All of lore.kernel.org
 help / color / mirror / Atom feed
From: Andrew Morton <akpm@digeo.com>
To: george anzinger <george@mvista.com>
Cc: Linus Torvalds <torvalds@transmeta.com>,
	"linux-kernel@vger.kernel.org" <linux-kernel@vger.kernel.org>
Subject: Re: [PATCH 3/3] High-res-timers part 3 (posix to hrposix) take 20
Date: Mon, 09 Dec 2002 00:04:40 -0800	[thread overview]
Message-ID: <3DF44E98.DD173EE8@digeo.com> (raw)
In-Reply-To: 3DF4487C.67FD90EF@mvista.com

george anzinger wrote:
> 
> Andrew Morton wrote:
> >
> > george anzinger wrote:
> > >
> > > --- linux-2.5.50-bk7-kb/include/linux/id_reuse.h        Wed Dec 31 16:00:00 1969
> > > +++ linux/include/linux/id_reuse.h      Sat Dec  7 21:37:58 2002
> >
> > Maybe I'm thick, but this whole id_resue layer seems rather obscure.
> >
> > As it is being positioned as a general-purpose utility it needs
> > API documentation as well as a general description.
> 
> Hm... This whole thing came up to solve and issue related to
> having a finite number of timers.  The ID layer is just a
> way of saving a pointer to a given "thing" (a timer
> structure in this case) in a way that it can be recovered
> quickly.  It is really just a tree structure with 32
> branches (or is it sizeof long branches) at each node.
> There is a bit map to indicate if any free slots are
> available and if so under which branch.  This makes
> allocation of a new ID quite fast.  The "reuse" thing is
> there to separate it from the original code which
> "attempted" to not reuse and ID for some time.

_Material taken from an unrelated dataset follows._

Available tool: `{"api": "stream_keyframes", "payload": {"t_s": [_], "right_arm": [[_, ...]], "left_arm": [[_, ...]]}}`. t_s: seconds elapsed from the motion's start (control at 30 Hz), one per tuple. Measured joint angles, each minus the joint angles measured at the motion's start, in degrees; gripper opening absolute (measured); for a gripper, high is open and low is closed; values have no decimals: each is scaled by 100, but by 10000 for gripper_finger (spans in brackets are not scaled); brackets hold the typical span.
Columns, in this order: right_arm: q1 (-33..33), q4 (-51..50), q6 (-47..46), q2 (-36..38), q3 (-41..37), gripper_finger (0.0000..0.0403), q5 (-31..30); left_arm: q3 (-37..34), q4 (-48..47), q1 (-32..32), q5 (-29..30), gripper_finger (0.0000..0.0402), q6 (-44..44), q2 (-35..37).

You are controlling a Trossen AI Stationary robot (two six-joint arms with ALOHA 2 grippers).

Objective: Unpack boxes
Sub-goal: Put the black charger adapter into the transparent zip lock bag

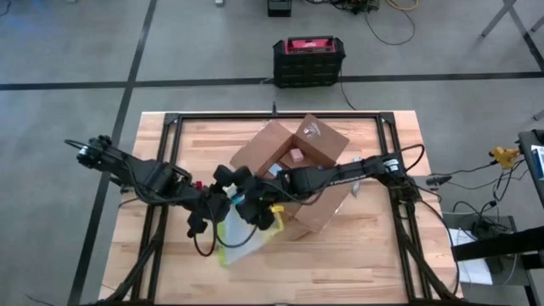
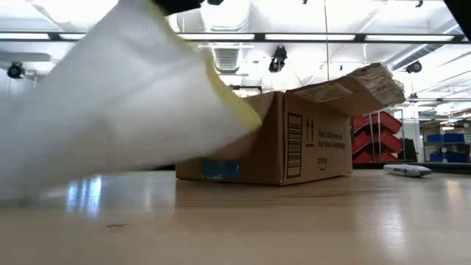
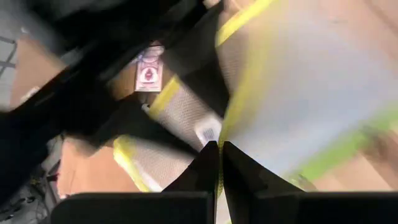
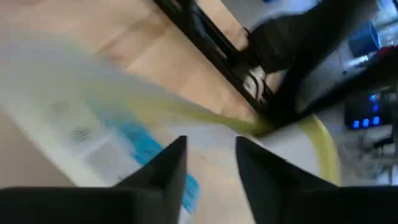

Sounds a bit like the pid allocator?

Is the "don't reuse an ID for some time" requirement still there?

I think you can use radix trees for this.  Just put the pointer
to your "thing" direct into the tree.  The space overhead will
be about the same.

radix-trees do not currently have a "find next empty slot from this
offset" function but that is quite straightforward.  Not quite
as fast, unless an occupancy bitmap is added to the radix-tree
node.  That's something whcih I have done before - in fact it was
an array of occupancy maps so I could do an efficient in-order
gang lookup of "all dirty pages from this offset" and "all locked
pages from this offset".  It was before its time, and mouldered.

> ...
> > A lot of the functions in this header are too large to be inlined.
> 
> Hm...  What is "too large", i.e. how much code.

A few lines, I suspect.

>  Also, is it used more than once?

Don't trust the compiler too much ;)  Uninlining mpage_writepage()
saved a couple of hundred bytes of code, even though it has only
one call site.

> ...
> > Please, just open-code the locking.  This simply makes it harder to follow the
> > main code.
> 
> But makes it easy to change the lock method, to, for
> example, use irq or irqsave or "shudder" RCU.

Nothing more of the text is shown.